PROBLEM REQUIREMENTS: Please take the records that follow and repeat exactly the lines starting with the line with "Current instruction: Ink" and going on through the line with "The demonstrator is".

PROVIDED RECORDS:
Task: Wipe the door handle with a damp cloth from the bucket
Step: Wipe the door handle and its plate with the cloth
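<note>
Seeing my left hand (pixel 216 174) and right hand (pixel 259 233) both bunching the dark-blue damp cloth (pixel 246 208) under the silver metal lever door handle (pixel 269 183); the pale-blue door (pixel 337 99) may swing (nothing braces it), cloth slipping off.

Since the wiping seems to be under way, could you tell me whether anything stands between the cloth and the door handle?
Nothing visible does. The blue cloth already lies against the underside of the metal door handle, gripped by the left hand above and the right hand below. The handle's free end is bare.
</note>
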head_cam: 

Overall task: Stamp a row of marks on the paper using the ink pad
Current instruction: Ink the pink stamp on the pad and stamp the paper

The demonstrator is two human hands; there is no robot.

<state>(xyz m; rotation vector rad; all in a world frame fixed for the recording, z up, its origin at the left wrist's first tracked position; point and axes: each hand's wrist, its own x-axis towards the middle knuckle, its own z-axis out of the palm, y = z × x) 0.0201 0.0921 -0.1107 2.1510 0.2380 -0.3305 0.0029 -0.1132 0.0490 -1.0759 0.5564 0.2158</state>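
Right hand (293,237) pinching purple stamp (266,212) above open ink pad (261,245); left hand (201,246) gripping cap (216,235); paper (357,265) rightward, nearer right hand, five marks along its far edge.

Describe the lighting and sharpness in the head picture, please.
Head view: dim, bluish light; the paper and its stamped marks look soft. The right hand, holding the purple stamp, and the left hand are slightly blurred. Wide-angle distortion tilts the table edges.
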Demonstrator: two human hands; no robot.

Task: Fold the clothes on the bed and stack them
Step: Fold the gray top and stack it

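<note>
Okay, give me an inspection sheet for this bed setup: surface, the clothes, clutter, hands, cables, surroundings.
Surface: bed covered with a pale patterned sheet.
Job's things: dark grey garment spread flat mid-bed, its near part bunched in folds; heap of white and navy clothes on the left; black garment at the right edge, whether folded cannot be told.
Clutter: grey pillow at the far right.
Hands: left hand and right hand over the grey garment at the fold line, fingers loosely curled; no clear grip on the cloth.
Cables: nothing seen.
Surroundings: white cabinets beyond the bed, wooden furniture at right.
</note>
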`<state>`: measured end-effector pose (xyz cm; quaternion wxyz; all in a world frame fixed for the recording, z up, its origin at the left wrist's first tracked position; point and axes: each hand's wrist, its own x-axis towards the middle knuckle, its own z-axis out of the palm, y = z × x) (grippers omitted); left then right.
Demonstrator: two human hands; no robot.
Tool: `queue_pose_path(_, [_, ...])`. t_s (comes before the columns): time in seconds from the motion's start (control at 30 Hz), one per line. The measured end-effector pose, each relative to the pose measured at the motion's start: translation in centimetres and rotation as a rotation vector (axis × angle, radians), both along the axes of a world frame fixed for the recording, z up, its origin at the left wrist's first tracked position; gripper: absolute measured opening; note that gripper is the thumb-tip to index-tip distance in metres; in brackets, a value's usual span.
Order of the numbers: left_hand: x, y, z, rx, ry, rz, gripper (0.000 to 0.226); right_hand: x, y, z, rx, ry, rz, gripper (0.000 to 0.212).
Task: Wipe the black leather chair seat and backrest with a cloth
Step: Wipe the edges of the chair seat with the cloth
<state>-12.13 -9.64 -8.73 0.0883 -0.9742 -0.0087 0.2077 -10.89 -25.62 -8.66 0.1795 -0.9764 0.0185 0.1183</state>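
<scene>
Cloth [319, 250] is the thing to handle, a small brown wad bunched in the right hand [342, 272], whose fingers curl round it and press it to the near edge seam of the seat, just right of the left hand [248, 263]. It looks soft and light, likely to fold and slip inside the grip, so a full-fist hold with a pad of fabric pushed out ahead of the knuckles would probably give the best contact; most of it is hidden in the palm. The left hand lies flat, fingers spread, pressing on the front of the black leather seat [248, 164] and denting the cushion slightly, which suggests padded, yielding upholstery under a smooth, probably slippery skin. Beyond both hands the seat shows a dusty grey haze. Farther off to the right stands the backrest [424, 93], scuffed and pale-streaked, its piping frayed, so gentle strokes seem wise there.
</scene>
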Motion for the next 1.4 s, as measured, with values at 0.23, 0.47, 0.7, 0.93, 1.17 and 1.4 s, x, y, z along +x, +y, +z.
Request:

SOLUTION FOR THIS EXERCISE:
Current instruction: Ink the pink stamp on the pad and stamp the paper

The demonstrator is two human hands; there is no robot.

The response is now done.